From mboxrd@z Thu Jan  1 00:00:00 1970
From: Junxiao Bi <junxiao.bi@oracle.com>
Date: Thu, 20 Feb 2014 13:51:57 +0800
Subject: [Ocfs2-devel] [PATCH] ocfs2: dlm: fix recovery hung
In-Reply-To: <53056939.3050702@oracle.com>
References: <e8746b06-2c37-445c-a91e-d919b2f5c258@default>
	<53056939.3050702@oracle.com>
Message-ID: <530597FD.4020108@oracle.com>
List-Id: <ocfs2-devel.oss.oracle.com>
MIME-Version: 1.0
Content-Type: text/plain; charset="us-ascii"
Content-Transfer-Encoding: 7bit
To: ocfs2-devel@oss.oracle.com

Hi Wengang,

On 02/20/2014 10:32 AM, Wengang wrote:
> Yes. Checking DLM_RECO_STATE_ACTIVE would introduce the dead lock you
> described.  I don't see the need we have to set this flag before
> picking up the recovery master(till now the remaster locks not started
> yet). We may think of setting this flag only when the node become the
> really recovery master. While this may be a separate change.
> For your change, seems you changed the use of xxx_FINALIZE(making it
> also can set on recovery master). you'd better add some comment for that.
Thank you for reviewing it. I will add some comments for it.
>
> Signed-off-by: Wengang Wang<wen.gang.wang@oracle.com>
Do you mean Reviewed-by: Wengang Wang<wen.gang.wang@oracle.com> ?

Thanks,
Junxiao.
>
>
> ? 2014?02?19? 21:44, Junxiao Bi ??:
>> Hi Wengang,
>>
>> I thought about this changes before, it seemed may cause a deadlock.
>> When the new recovery master is sending the RECO_BEGIN message,
>> another node x may be trying to become the recovery master in
>> dlm_pick_recovery_master(), at there, DLM_RECO_STATE_ACTIVE had been
>> set before in dlm_do_recovery(), so the RECO_BEGIN message handler
>> dlm_pick_recovery_master() can not be executed, then
>> dlm->reco.new_master will not be set, so node x will loop in
>> dlm_pick_recovery_master() forever.
>>
>> Thanks,
>> Junxiao.
>>
>> ----- Original Message -----
>> From: wen.gang.wang at oracle.com
>> To: junxiao.bi at oracle.com, ocfs2-devel at oss.oracle.com
>> Cc: mfasheh at suse.de, joe.jin at oracle.com
>> Sent: Wednesday, February 19, 2014 6:10:43 PM GMT +08:00 Beijing /
>> Chongqing / Hong Kong / Urumqi
>> Subject: Re: [Ocfs2-devel] [PATCH] ocfs2: dlm: fix recovery hung
>>
>> Seems DLM_RECO_STATE_FINALIZE is used to track the situation that the
>> recovery master(node 0) dead (just) after it had finished the dlm
>> recovery.

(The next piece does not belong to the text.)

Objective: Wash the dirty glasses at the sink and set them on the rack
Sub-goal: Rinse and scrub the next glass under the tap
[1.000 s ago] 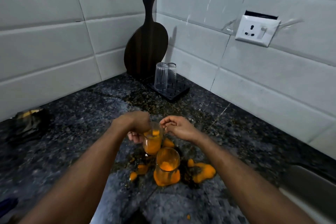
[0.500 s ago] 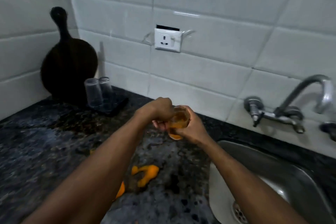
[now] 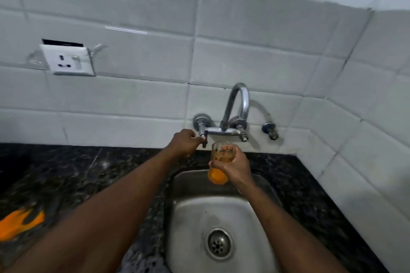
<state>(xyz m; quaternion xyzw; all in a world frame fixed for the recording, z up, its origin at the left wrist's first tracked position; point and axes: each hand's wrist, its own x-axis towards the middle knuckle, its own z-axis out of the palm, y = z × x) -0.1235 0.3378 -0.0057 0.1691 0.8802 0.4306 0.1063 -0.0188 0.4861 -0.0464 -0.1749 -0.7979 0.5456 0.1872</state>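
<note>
Rinsing looks about to begin: right hand (image 3: 235, 167) grips orange-smeared glass (image 3: 217, 175) just below wall tap (image 3: 235, 104). Left hand (image 3: 183, 143) pinches the tap's left lever (image 3: 203, 139). Next move likely calls for turning it while holding the glass under the spout.

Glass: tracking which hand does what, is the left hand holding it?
No, the right hand grips the glass while the left hand holds the tap handle.

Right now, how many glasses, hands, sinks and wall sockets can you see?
Glass: 1
Hands: 2, left hand on the tap handle, right hand holding the glass
Sink: 1
Socket: 1
Total: 5
</note>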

So that the original dead node(node 1) needed not be
>> recovered again. This flag is set only on non recovery master nodes.

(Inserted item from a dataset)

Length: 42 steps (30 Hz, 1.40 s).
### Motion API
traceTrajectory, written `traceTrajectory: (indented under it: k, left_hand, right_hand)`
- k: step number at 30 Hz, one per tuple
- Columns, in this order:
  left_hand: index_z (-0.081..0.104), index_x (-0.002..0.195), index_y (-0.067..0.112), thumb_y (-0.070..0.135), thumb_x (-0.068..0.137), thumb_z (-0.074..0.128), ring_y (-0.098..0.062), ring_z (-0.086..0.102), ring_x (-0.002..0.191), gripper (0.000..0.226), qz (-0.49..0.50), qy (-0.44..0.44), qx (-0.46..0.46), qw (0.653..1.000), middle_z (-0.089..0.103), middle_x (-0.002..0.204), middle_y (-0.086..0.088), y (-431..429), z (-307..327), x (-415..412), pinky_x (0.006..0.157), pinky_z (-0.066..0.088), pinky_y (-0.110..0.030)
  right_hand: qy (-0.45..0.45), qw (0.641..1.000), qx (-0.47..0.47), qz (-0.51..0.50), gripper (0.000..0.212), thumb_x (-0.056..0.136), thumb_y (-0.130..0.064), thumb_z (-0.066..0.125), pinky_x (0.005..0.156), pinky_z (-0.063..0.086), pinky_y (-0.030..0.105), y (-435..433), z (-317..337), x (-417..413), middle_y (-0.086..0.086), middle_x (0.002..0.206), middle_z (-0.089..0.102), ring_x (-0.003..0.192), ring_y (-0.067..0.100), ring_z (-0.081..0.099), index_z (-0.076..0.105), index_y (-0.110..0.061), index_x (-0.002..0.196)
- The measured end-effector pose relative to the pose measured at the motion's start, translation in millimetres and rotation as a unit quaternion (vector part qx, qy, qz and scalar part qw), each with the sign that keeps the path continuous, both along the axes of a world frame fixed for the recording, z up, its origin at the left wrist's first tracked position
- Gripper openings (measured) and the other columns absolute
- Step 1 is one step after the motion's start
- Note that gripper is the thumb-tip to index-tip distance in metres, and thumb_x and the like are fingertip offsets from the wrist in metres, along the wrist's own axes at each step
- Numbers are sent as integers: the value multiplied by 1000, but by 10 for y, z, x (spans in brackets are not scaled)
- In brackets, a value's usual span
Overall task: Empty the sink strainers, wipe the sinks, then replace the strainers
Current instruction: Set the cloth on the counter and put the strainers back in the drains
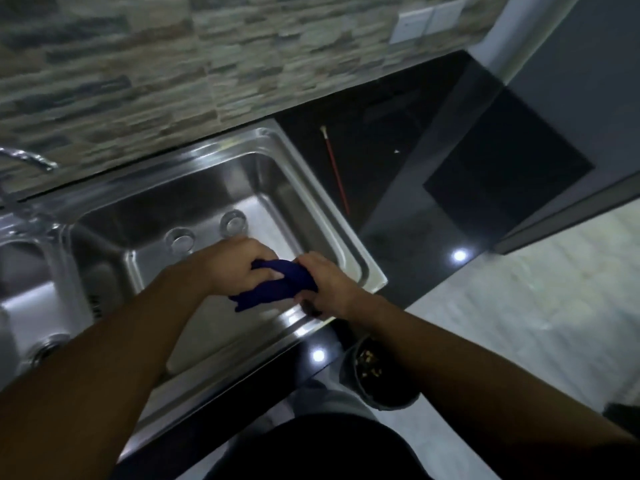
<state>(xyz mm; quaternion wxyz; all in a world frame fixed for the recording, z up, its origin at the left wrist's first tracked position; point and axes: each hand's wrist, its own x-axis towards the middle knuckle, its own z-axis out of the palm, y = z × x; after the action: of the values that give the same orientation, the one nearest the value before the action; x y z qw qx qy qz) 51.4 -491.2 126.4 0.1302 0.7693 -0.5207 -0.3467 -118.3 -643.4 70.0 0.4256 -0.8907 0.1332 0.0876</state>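
We hold the blue cloth (277,284) over the right sink (214,188), left hand (239,263) and right hand (327,287) both clamped on it. We should twist firmly, keeping drips inside the sink.

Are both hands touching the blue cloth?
Touching. The head view shows the left hand and the right hand each closed around an end of the blue cloth.

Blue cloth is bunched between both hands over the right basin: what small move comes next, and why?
Probably finish the wring, then press the blue cloth onto the basin floor and start wiping. Left hand and right hand both clamp it in a twist above the sink, and two strainers sit loose inside.
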Motion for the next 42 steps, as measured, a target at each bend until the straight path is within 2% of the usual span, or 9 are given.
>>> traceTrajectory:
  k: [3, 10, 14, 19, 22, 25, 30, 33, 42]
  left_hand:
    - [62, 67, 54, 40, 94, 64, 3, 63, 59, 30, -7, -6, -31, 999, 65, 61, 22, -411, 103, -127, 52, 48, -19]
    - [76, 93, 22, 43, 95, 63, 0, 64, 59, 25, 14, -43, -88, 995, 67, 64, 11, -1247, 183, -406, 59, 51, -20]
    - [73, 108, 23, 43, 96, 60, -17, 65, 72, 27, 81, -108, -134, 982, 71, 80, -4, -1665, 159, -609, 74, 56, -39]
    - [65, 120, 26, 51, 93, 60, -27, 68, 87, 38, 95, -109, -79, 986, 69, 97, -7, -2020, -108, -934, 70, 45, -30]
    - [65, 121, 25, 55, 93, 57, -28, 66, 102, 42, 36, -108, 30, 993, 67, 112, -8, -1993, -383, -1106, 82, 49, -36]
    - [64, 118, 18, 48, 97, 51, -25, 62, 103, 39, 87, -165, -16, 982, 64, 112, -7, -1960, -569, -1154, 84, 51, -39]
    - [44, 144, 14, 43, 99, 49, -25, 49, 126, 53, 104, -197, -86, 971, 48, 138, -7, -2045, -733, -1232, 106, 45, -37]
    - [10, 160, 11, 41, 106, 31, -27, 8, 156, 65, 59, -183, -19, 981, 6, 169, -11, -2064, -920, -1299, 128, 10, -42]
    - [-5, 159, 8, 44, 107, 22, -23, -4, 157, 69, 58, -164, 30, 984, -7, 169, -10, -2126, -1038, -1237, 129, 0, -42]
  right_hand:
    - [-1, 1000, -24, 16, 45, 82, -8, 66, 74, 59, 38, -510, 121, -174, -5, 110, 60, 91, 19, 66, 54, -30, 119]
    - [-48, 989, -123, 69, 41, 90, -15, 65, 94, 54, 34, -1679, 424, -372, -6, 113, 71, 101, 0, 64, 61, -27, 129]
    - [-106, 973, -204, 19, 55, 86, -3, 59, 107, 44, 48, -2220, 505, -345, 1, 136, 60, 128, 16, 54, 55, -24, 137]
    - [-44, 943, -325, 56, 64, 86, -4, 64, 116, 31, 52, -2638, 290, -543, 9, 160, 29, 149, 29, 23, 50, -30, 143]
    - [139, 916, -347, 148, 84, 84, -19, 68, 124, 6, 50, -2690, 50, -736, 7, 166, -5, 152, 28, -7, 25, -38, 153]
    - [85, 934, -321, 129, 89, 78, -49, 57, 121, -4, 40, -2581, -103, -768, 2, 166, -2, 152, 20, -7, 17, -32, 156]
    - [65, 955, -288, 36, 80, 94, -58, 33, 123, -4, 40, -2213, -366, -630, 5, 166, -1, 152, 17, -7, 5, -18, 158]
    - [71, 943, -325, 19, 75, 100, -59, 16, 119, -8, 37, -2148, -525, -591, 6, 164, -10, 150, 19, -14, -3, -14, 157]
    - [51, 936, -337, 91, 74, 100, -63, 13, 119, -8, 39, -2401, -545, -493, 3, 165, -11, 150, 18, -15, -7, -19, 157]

>> In this case, things looks like the recovery master reset
>> "recover_master" and "dead node" after another node(node 2) had
>> started to recover another dead node(node 3). This would happen only
>> on the "old" recovery master(node 0). Note this flag
>> DLM_RECO_STATE_ACTIVE, it's set only on master when it begins to
>> recover and cleared when recovery finished. For an "old" master,
>> checking DLM_RECO_STATE_ACTIVE makes sense. I'd like to suggest:
>>
>> --- a/fs/ocfs2/dlm/dlmrecovery.c
>> +++ b/fs/ocfs2/dlm/dlmrecovery.c
>> @@ -2704,7 +2704,7 @@ int dlm_begin_reco_handler(struct o2net_msg
>> *msg, u32 len, void *data,
>>                   return 0;
>>              spin_lock(&dlm->spinlock);
>> -       if (dlm->reco.state & DLM_RECO_STATE_FINALIZE) {
>> +       if (dlm->reco.state & (DLM_RECO_STATE_FINALIZE |
>> DLM_RECO_STATE_ACTIVE)) {
>>                   mlog(0, "%s: node %u wants to recover node %u
>> (%u:%u) "
>>                        "but this node is in finalize state, waiting
>> on finalize2\n",
>>                        dlm->name, br->node_idx, br->dead_node,
>>
>> thanks
>> wengang
>>
>> ? 2014?02?19? 16:30, Junxiao Bi ??:
>>> There is a race window in dlm_do_recovery() between
>>> dlm_remaster_locks()
>>> and dlm_reset_recovery() when the recovery master nearly finish the
>>> recovery
>>> process for a dead node. After the master sends FINALIZE_RECO
>>> message in
>>> dlm_remaster_locks(), another node may become the recovery master
>>> for another
>>> dead node, and then send the BEGIN_RECO message to all the nodes
>>> included the
>>> old master, in the handler of this message dlm_begin_reco_handler()
>>> of old master,
>>> dlm->reco.dead_node and dlm->reco.new_master will be set to the
>>> second dead
>>> node and the new master, then in dlm_reset_recovery(), these two
>>> variables
>>> will be reset to default value. This will cause new recovery master
>>> can not finish
>>> the recovery process and hung, at last the whole cluster will hung
>>> for recovery.
>>>
>>> old recovery master:                                 new recovery
>>> master:
>>> dlm_remaster_locks()
>>>                                                     become recovery
>>> master for
>>>                                                     another dead node.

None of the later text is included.